A lawsuit filed in U.S. District Court here last week targets a Henrietta company owned by billionaire Tampa Bay Buccaneers owner Malcolm Glazer.
The lawsuit alleges criminal conversion of Medicare payments. The civil action, filed by Louisville-based Kindred Rehab Services LLC, accuses First Allied Corp., dba Nursing Home Management Co., of taking some $685,000 in Medicare payments for services Kindred provided to skilled-nursing facilities in Vermont and Wisconsin, and then refusing to pay Kindred the amounts owed.
In both cases, Kindred alleges the nursing homes collected after falsely telling Medicare officials they had paid Kindred for the services.
Based in Henrietta with offices in New York City, California and Florida, First Allied is a holding company for Glazer’s varied interests, which in addition to nursing homes include mobile home parks, television stations and shopping centers in California, Texas, Massachusetts, Virginia, West Virginia, Pennsylvania, Kentucky, Illinois and Mississippi.
Glazer is a Rochester native who now lives in Palm Beach, Fla. He is most well-known for his $192 million purchase of the Buccaneers in 1995.

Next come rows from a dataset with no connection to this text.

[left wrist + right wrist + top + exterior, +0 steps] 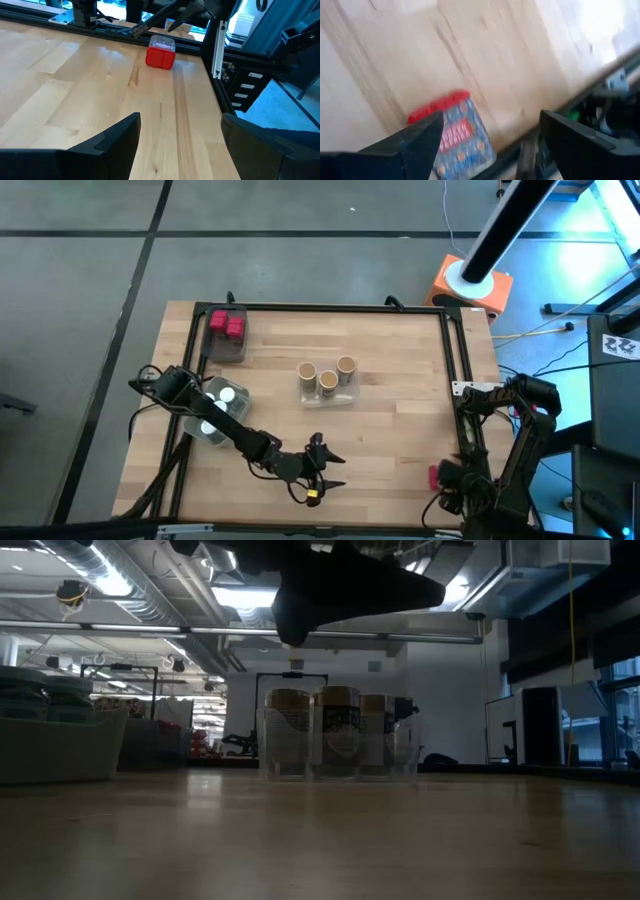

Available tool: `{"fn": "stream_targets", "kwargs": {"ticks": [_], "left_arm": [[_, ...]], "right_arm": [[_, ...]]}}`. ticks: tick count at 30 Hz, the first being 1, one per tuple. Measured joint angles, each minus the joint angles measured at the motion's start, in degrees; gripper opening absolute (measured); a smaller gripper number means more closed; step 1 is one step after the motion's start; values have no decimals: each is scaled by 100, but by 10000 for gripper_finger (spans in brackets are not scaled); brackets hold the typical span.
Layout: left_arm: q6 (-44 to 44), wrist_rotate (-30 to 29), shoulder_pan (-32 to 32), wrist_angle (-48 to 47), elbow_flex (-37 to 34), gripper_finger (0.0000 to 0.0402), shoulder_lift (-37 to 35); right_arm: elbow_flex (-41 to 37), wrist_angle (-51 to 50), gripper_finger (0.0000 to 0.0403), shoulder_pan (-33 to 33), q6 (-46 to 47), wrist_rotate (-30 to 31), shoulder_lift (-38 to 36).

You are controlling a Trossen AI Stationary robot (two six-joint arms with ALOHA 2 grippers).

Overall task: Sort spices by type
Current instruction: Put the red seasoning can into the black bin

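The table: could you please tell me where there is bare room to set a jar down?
The widest bare wood lies right of the tray of tan jars, up to the table's right rail. The left edge is crowded: red jars' tray, white jars' tray, left arm. A loose red jar sits front right.

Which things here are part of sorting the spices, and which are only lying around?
Part of the job:
- three tan jars in the middle tray
- red jars in the corner tray
- white jars in the left tray
- loose red jar near the right gripper

Only lying around:
- orange base beyond the table
- cables on the floor
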Motion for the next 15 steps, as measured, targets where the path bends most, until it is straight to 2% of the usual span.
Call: {"fn": "stream_targets", "kwargs": {"ticks": [3, 11, 15], "left_arm": [[5, 0, 0, -1, 0, 266, 0], [21, -1, 4, -3, 0, 266, 0], [20, -2, 4, -3, 0, 266, 0]], "right_arm": [[2, 17, 330, -6, -189, 243, -19], [12, 749, 330, -4, -1120, -678, -240], [12, 969, 330, -5, -1163, -736, -243]]}}
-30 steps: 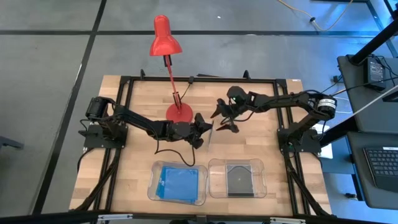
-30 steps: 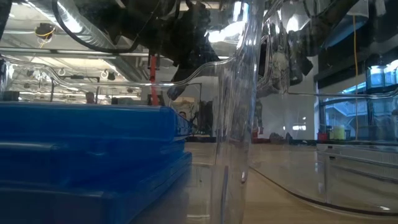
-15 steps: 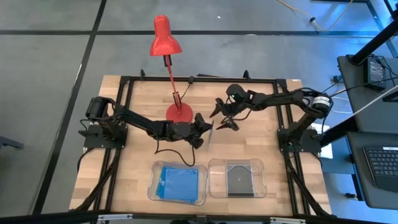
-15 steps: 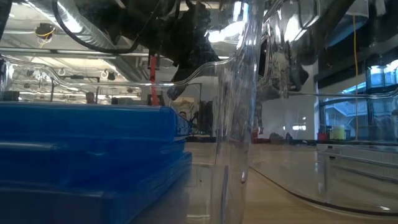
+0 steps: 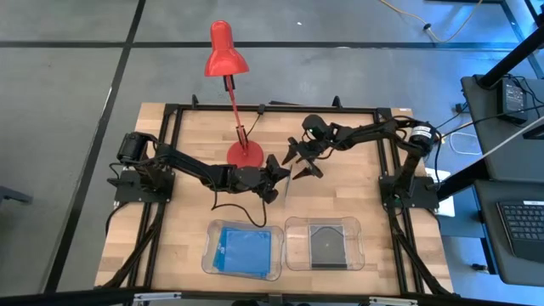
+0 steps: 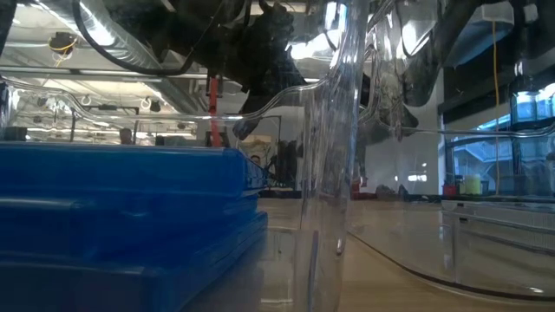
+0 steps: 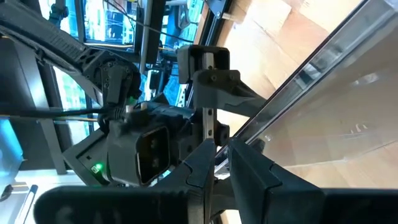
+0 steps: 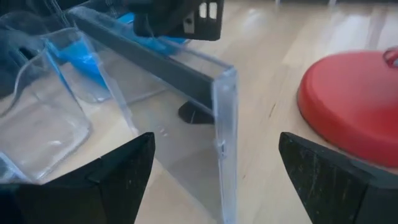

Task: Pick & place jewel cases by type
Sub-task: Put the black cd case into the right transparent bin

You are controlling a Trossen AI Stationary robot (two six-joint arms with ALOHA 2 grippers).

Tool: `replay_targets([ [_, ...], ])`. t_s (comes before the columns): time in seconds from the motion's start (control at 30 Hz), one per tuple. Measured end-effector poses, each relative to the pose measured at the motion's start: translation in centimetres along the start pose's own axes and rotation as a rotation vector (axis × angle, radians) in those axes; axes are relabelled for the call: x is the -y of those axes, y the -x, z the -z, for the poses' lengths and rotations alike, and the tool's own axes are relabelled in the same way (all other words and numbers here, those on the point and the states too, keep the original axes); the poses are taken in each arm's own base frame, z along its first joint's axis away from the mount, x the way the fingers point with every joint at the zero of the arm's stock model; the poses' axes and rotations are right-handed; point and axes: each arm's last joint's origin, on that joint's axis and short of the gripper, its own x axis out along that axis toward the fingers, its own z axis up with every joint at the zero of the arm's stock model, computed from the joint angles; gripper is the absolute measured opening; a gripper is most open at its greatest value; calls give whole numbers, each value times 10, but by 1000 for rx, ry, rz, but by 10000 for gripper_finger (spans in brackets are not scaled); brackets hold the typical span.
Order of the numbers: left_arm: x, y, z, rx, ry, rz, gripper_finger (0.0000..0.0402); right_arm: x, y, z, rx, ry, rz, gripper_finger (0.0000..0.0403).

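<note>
A clear jewel case with a dark spine (image 5: 288, 185) stands on edge at the table's middle, beside the red lamp's base (image 5: 246, 154). My left gripper (image 5: 279, 177) is shut on it. My right gripper (image 5: 303, 163) is open just beyond the case; in its wrist view its two fingers stand wide on either side of the case's near vertical edge (image 8: 222, 130) without touching. Blue jewel cases (image 5: 242, 248) lie stacked in the left clear tray. A dark case (image 5: 325, 244) lies in the right tray. My left gripper pinches the case between its two fingers at its dark spine edge (image 8: 155, 53), coming level from the table's left side. The case stands upright on edge, its flat faces vertical (image 7: 323, 87). Whether its lower edge rests on the table I cannot tell.
The red desk lamp's round base (image 8: 348, 106) sits close to the case, toward the far left. Two clear trays (image 5: 209, 255) (image 5: 355, 246) stand side by side at the near edge. In the low view the blue stack (image 6: 130, 217) and tray walls fill the foreground.
My right gripper has moved a little toward the table's left, closer to the upright case, staying open. My left gripper and the case have kept still.
</note>
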Motion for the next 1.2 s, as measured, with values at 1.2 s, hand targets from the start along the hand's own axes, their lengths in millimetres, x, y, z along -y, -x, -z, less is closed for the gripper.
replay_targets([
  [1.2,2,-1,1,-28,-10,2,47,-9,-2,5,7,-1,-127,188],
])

He also is chairman of Rochester-based Zapata Corp., a fish products company headed by his son, Avram. Zapata owns nearly all the shares of Zap.com Corp., an erstwhile Internet venture that it currently describes as a public shell company searching for acquisition opportunities.

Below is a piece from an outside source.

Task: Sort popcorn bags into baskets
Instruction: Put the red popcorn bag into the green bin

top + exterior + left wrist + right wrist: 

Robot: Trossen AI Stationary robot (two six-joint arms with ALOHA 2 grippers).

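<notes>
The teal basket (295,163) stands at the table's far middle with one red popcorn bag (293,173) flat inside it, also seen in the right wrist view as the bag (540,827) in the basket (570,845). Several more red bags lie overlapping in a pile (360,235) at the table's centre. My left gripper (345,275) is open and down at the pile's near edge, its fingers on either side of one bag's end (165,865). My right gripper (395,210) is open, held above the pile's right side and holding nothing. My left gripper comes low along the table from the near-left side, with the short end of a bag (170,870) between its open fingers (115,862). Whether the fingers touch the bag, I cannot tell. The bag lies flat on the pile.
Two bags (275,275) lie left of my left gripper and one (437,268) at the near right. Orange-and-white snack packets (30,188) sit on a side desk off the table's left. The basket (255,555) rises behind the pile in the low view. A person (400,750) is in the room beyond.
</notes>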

A First Allied official reached at the firm’s 270 Commerce Dr. headquarters declined to comment on the Kindred suit.
Kindred’s Louisville-based attorney, Benjamin Fultz of Tachau, Maddox, Hovious & Dickens PLC, could not be reached for comment.
The Kentucky rehab provider states in court papers that First Allied hired it in 1997 to provide speech, occupational and other therapy services for Ver Delle Village, a skilled-nursing facility in St. Albans, Vt. Kindred made similar arrangements with the Bel Air Health Care Center in Milwaukee in 1998, the court filing states.

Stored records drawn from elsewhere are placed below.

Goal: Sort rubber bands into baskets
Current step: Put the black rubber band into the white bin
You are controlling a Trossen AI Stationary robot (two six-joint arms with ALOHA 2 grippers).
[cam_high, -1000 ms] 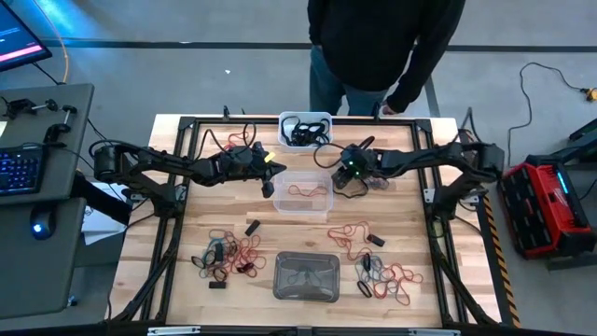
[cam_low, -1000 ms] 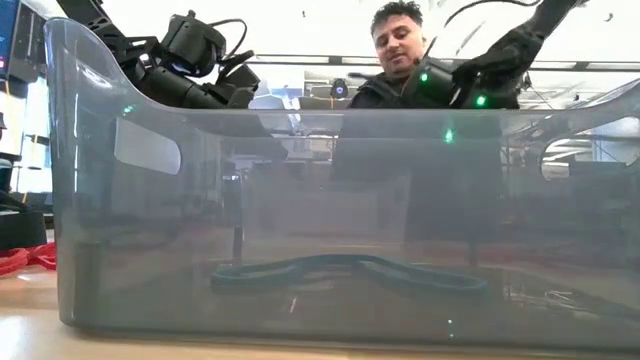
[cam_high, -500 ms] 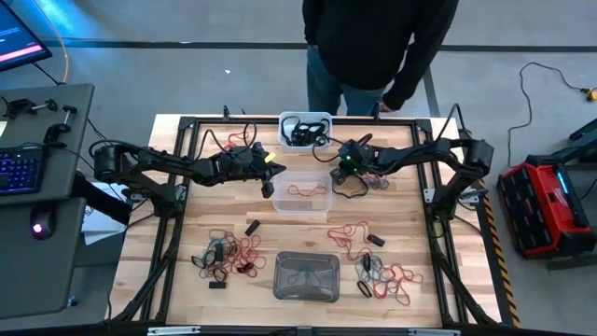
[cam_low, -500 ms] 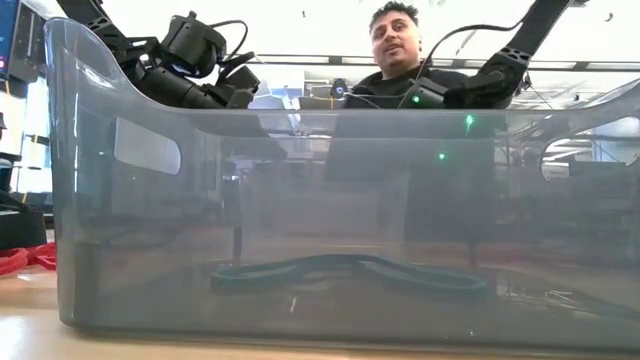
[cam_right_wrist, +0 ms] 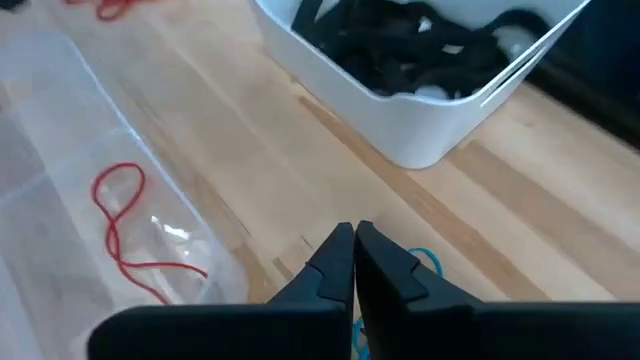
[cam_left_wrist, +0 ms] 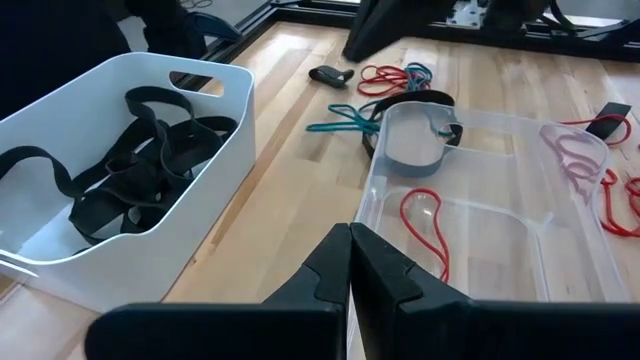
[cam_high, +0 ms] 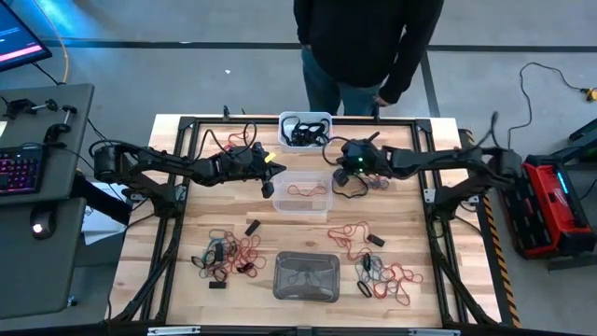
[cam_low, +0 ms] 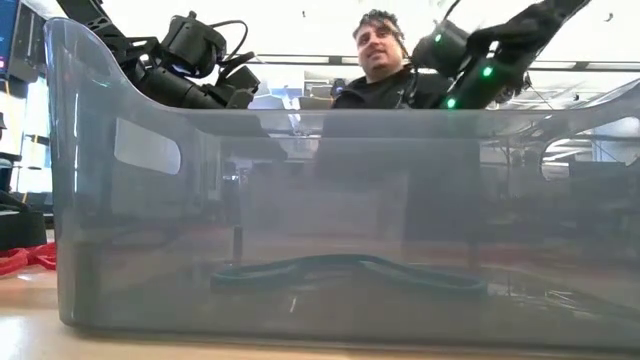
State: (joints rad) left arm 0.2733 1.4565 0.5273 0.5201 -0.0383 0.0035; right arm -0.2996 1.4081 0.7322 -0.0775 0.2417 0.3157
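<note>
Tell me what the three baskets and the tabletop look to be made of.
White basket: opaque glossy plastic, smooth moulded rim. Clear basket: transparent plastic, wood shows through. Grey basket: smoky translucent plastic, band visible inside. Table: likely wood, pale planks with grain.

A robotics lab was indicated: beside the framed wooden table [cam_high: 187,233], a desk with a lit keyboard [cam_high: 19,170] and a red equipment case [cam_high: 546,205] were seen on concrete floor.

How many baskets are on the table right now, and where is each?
3. The white basket sits at the far edge near the person; the clear basket lies mid-table between the two arms; the grey basket is at the near edge. None looks hidden.
</note>
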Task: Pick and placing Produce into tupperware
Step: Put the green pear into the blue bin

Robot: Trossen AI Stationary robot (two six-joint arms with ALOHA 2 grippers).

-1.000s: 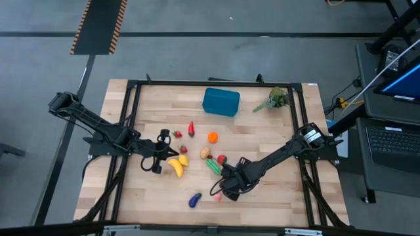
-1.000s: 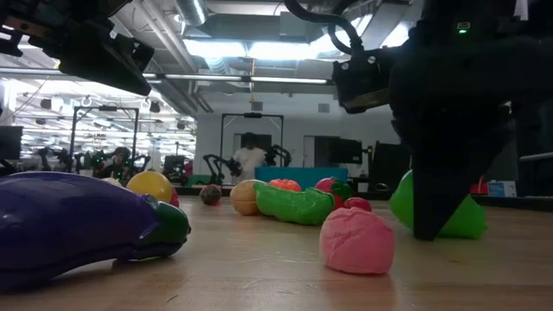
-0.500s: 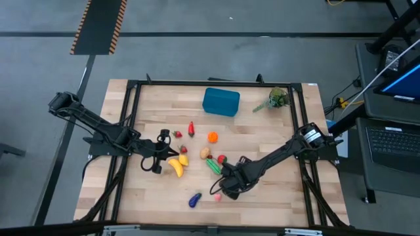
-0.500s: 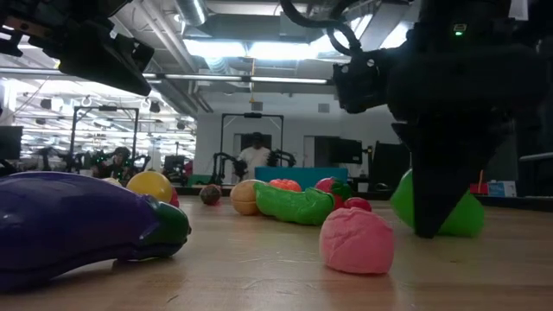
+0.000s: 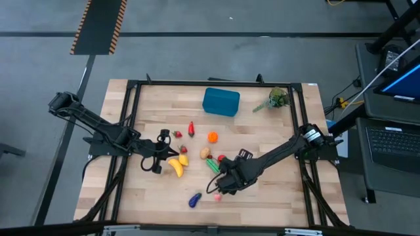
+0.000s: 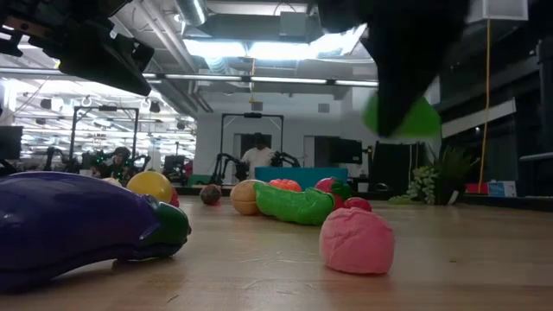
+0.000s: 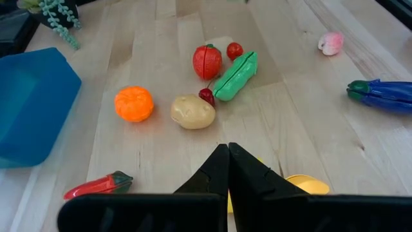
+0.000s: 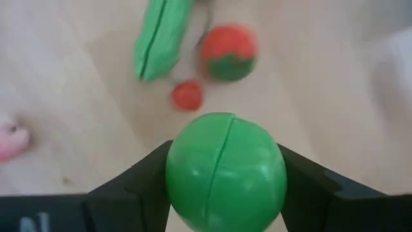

Northwestern Medical Center Inc., a community hospital in St. Albans, is named as a defendant along with Ver Delle. The suit identifies the hospital, Ver Delle and First Allied as “owning, operating or managing Ver Delle.”
However, Northwestern spokesman Jonathan Billings said that the nursing home and the hospital are not legally affiliated.
Ver Delle CEO Penny Pike could not be reached for comment.
Bel Air is a skilled-nursing facility in Milwaukee. Along with Bel Air, Kindred’s court papers name First Allied, Pace Development Corp. and Pace Development LLC as owners, operators or managers of Bel Air.
Bel Air administrator Kris Sprtel could not be reached for comment.
Kindred’s complaint states that from Sept. 30, 1998, to Nov. 30, 1999, Medicare paid Ver Delle for $211,000 worth of Kindred’s therapy services, and paid Bel Air for some $473,000 in services from June 30, 1998, to Dec. 31, 1999.
Kindred maintains it has not been paid by either skilled-nursing facility, and that when it dunned them for the past-due amounts, the nursing homes told it to contact First Allied. Kindred claims First Allied officials acknowledged the debt and proposed a payment plan, but balked at paying interest on the past-due sums.
The Kentucky firm is asking the court to put the amounts owed plus interest and the costs of filing the court case in a constructive trust.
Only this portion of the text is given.